Tucking into the full-sized bottle of extremely decent Cab Sav from the minibar before bed, we debated trying out the jacuzzi; but the wind was whipping sleet against the windows, and extremely comfortable beds with crisp white sheets called to our tired newbie bones.
EAT AND DRINK
The breakfast and dinner buffets at QT's main restaurant, Bazaar, were so good-looking that I found myself cackling with glee under my breath as I surveyed my options, much the same way I once did as I planned tactical assaults on the Sizzler all-you-can-eat dessert bar. There are no cubes of jelly and tubs of smarties here, though; the desserts include bijoux bites of panna cotta or crèmes in tiny jars sprinkled with crushed pistachios or brownie crumbs, pleasingly rustic eclairs in various flavours, and heavy dishes full of homey puddings (a rhubarb crumble one night, choc-espresso bread and butter pudding the next). The savoury options — grouped loosely into cuisines, ranging from East and South Asian to Italian and Just Give Me All The Cheese You Have — vary every day, making every meal an adventure in avoiding food FOMO. I managed to remember to order from the chefs standing patiently behind the counters a couple of times (a slim but juicy rump steak on my first night, and an omelette with everything the next morning) but mostly got distracted piling my plate up with bright noodle salad and clouds of bacon risotto, and gazing wistfully at regimented rows of shellfish on ice that were so cartoonishly beautiful I considered trying to just talk myself into liking the taste of seafood.

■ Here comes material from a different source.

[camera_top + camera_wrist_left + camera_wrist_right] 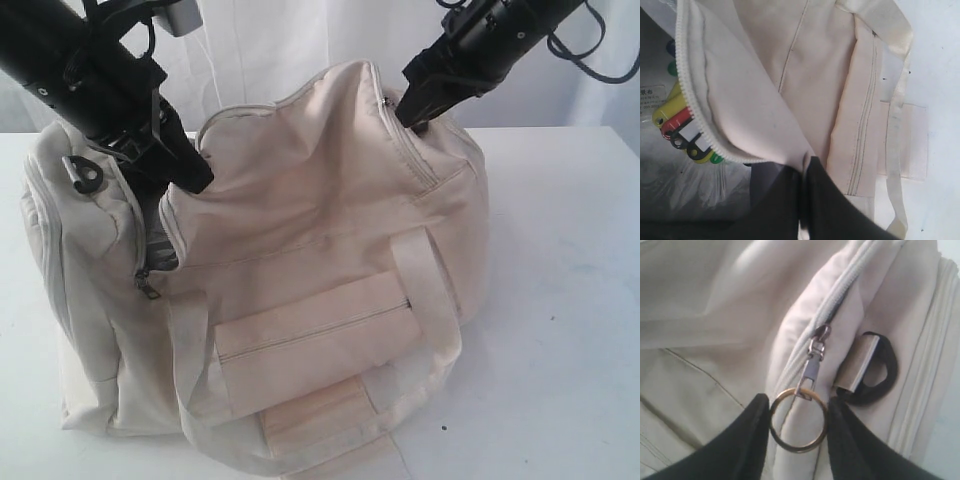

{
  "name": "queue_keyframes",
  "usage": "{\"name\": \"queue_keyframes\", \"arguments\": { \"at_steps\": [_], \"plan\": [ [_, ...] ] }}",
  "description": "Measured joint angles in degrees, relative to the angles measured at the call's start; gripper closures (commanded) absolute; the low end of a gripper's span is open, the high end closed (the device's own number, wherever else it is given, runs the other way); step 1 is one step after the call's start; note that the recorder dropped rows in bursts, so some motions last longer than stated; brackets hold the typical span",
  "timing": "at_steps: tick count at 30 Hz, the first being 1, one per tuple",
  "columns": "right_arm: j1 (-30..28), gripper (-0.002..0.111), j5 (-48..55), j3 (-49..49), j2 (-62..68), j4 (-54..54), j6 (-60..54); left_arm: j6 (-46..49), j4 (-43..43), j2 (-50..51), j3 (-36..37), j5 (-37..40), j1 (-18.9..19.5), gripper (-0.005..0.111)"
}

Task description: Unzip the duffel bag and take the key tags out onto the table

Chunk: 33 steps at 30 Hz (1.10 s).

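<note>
The cream duffel bag stands on the white table. Its top zip gapes at the left end, showing grey lining. My left gripper is shut on the fabric edge of that opening. In the left wrist view the key tags, yellow, red, black and green, lie inside the bag under the white zipper teeth. My right gripper sits at the bag's top right. Its jaws are shut on the metal ring of the zipper pull.
A front zip pocket and webbing straps face the camera. A black strap ring lies beside the zipper pull. A second slider hangs at the left end. White curtain behind; cables hang at top right.
</note>
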Motion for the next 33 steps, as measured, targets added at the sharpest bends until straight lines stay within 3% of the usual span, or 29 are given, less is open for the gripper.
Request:
{"name": "queue_keyframes", "arguments": {
  "at_steps": [33],
  "plan": [
    [0.00,0.108,-0.47,25.23,-17.63,-7.48,4.75,0.00,-1.02,0.00,0.00,-0.13,0.00,0.107]
  ]
}}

Breakfast is similarly generous: whether you want a full English, a bowl of porridge to sustain you through the day, or one of every flavour of milk and juice in tiny bottles with striped paper straws, you're sorted.
The Stingray Lounge offers a range of things for lunch that are fried and/or covered in cheese; it's a little half-hearted, but after a morning of getting your cheeks ruddy up on the big hill, you'll want to fold that basic fried chicken burger in half and swallow it whole, so there's no need to overthink it. Cocktail-wise, keeping to the classics pays off: a spot-on espresso martini here, a brightening rum toddy there.

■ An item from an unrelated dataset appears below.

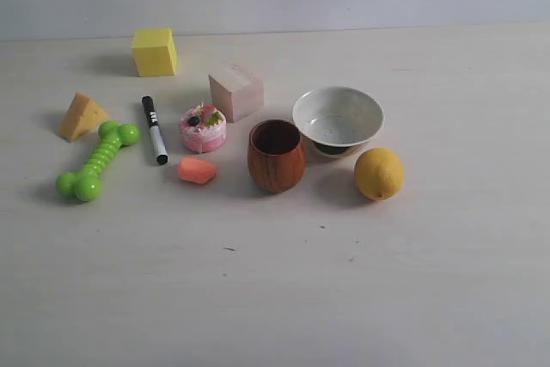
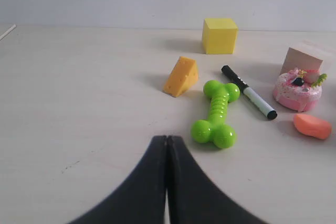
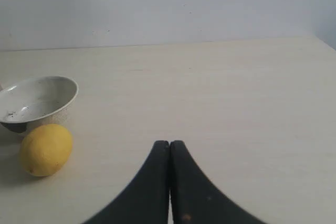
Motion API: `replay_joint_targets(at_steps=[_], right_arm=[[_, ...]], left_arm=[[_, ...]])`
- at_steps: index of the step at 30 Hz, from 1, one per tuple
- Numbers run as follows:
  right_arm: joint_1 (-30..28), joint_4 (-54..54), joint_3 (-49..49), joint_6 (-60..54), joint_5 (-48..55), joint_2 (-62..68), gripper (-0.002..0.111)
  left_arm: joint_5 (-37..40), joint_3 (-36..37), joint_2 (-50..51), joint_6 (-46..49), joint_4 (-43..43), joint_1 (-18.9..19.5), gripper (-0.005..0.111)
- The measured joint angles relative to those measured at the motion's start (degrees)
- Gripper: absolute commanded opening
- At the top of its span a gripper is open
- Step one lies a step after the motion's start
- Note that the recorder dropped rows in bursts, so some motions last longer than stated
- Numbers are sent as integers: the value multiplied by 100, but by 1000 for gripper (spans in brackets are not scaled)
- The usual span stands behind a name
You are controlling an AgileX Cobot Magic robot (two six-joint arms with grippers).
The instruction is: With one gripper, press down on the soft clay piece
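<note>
The soft clay piece [image 1: 197, 170] is a small salmon-orange lump lying on the table between the black marker and the brown wooden cup [image 1: 277, 156], just in front of the pink toy cake [image 1: 204, 128]. It also shows at the edge of the left wrist view as an orange blob [image 2: 312, 126]. My left gripper [image 2: 167, 139] is shut with nothing in it, well away from the clay. My right gripper [image 3: 169, 144] is shut and empty too, with the lemon off to one side. Neither arm appears in the exterior view.
Around the clay lie a black marker [image 1: 155, 130], a green toy bone [image 1: 97, 161], a cheese wedge [image 1: 81, 116], a yellow cube [image 1: 155, 51], a pale wooden block [image 1: 235, 90], a white bowl [image 1: 338, 119] and a lemon [image 1: 379, 174].
</note>
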Motion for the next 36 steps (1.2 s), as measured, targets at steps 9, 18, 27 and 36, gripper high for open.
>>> replay_joint_targets(at_steps=[9,18,27,36], right_arm=[[0,0,0,0,0,0,0],[0,0,0,0,0,0,0],[0,-22,0,0,-991,0,0],[0,-22,0,-15,-1956,0,0]], left_arm=[[0,0,0,0,0,0,0],[0,0,0,0,0,0,0],[0,0,0,0,-3,0,0],[0,0,0,0,-13,0,0]])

As I hopped off the lift after an ill-fated snowboarding lesson on my last morning (two points of contact with the ground are definitely better than one), I spotted the hole-in-the-wall coffee shop tucked away near the SpaQ entrance. One of the hire shop staff recommended their coffee as the best on the mountain, but I found myself ordering a Polar Bear — a white hot chocolate with peppermint schnapps and Baileys — as I was convinced that my ski-bunny initiation was incomplete without warmed alcohol.

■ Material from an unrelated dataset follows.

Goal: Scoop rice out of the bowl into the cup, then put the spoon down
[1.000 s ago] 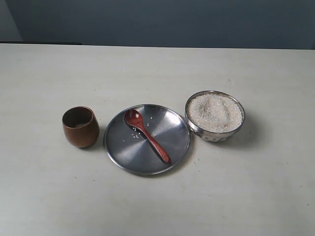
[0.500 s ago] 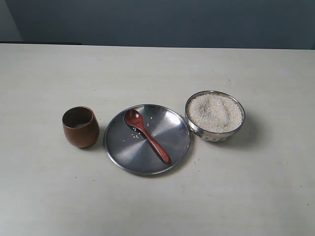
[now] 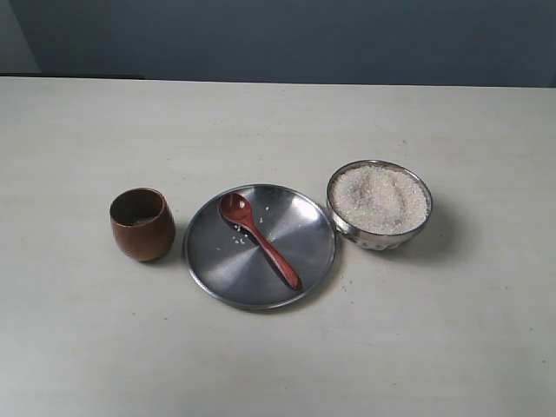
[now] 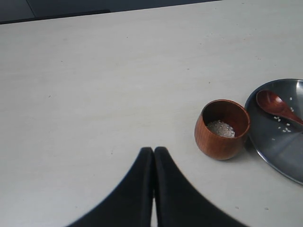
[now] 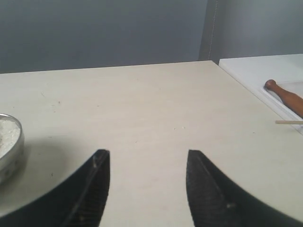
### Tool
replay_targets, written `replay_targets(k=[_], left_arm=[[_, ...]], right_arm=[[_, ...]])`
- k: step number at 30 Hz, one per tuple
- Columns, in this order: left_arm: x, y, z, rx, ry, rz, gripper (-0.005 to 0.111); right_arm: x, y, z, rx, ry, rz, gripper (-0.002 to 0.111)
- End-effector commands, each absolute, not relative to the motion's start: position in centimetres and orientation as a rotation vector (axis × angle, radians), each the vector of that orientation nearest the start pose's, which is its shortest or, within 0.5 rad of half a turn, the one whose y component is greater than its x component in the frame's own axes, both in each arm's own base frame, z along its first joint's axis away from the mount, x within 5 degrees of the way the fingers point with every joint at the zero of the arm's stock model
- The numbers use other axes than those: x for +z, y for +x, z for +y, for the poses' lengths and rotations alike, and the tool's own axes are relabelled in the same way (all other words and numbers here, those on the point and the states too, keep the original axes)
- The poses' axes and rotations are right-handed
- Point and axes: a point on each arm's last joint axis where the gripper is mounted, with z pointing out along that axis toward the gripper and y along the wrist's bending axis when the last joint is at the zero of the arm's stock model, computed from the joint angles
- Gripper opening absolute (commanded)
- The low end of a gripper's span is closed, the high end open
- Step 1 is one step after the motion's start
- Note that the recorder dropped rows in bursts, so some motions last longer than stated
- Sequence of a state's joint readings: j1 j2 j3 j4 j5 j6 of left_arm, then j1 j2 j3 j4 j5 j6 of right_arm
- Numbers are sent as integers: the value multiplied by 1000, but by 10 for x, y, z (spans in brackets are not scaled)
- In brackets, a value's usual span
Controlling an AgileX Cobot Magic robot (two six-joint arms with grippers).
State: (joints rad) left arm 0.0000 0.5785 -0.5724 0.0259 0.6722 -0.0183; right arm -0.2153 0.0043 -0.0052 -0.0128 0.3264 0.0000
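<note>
On the pale bench (image 3: 87, 330) three things stand in a row from left to right. At the left is a small rounded brown wooden cup (image 3: 142, 225), upright, and from the left wrist view a little rice lies in its dark bottom (image 4: 221, 128). Just right of the cup, close to it, lies a flat round steel plate (image 3: 300, 230). A dark reddish-brown wooden spoon (image 3: 259, 238) lies on the plate, its round bowl toward the far left and its slim handle running to the near right, with a few loose grains (image 3: 236, 239) scattered beside it. Right of the plate, just beside its rim, stands a small shiny steel bowl (image 3: 365, 234), heaped almost to the brim with fine white rice (image 3: 380, 199). The left pincer (image 4: 153, 150) hangs over bare bench to the left of the cup, its two black fingers pressed together with nothing between them. The right pincer (image 5: 147, 153) is spread wide and empty over bare bench, near the bowl, whose edge shows at the side of its view.
</note>
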Motion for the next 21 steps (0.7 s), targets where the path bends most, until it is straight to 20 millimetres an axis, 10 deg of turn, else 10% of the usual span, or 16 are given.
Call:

Then, back in the apartment, I eyed off the icicles on the balcony railing and the gentle waft of the snowflakes, and decided it was now or never. Beanie on head, still-warm Polar Bear in hand, I placed my towel within arm's reach and slid into the welcoming embrace of the hot tub. I sat there for a good 20 minutes, gazing out at the flashes of dark-ridged mountains visible through the mist on the other side of the valley, cosier than a joey in a jumper, not even thinking about what I might be missing on the internet, thinking about nothing at all except how nice it was.
Drinking hot, boozy milk in my balcony hot tub, with the sounds of kids laughing and lift machinery clanking and Feist on the Stingray sound system, all damped by that canopy of white that went forever — I can see myself doing The Snow again, but boy, did this place set the bar high.
Dylan French stayed as a guest of Falls Creek QT.